**WHAT IS NEEDED**
Please repeat the entire listing verbatim and keep the pictures out.

**INFORMATION SUPPLIED**
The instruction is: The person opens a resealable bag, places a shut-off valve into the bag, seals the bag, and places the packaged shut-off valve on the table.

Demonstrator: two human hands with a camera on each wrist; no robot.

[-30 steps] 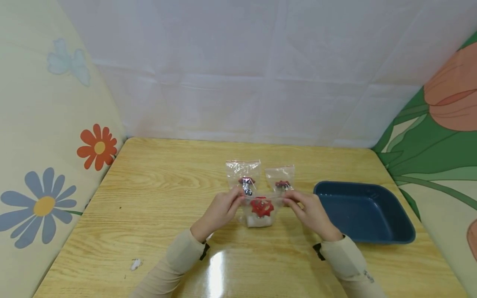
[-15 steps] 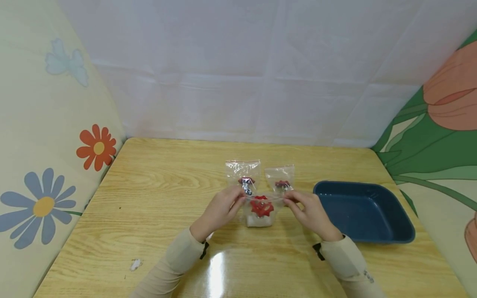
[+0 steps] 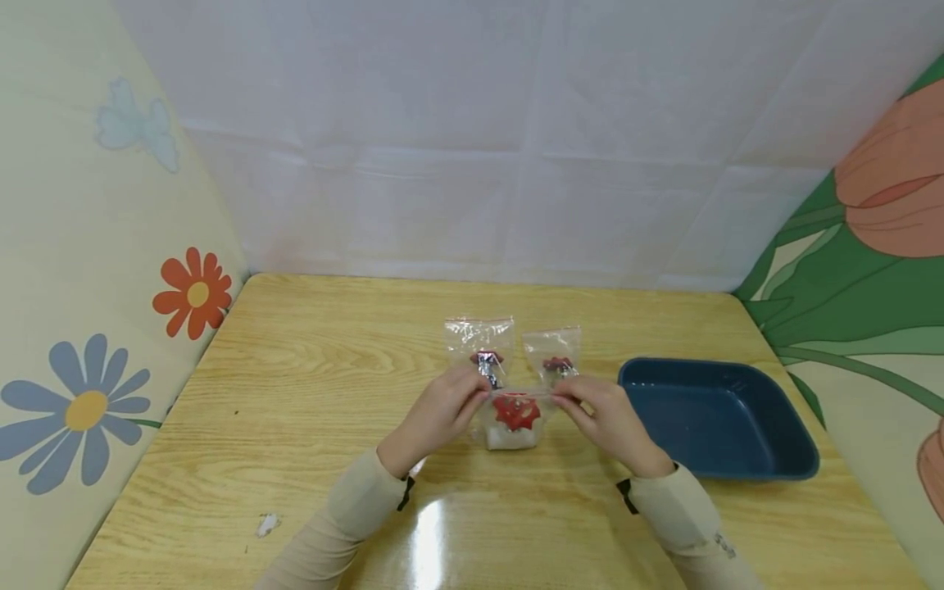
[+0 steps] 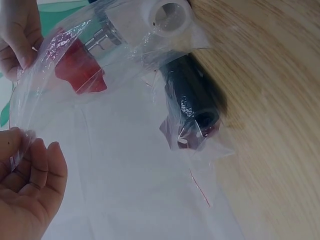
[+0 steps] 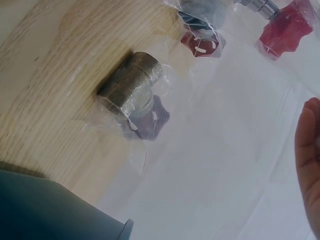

**SOLUTION FOR THIS EXERCISE**
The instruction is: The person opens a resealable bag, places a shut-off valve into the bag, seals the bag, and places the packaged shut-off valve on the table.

Demonstrator: two human hands with a camera on each wrist; no robot.

[-30 steps] 
[-15 steps] 
[+0 steps] 
[+0 steps] 
[+0 steps] 

No additional output is required for this exercise.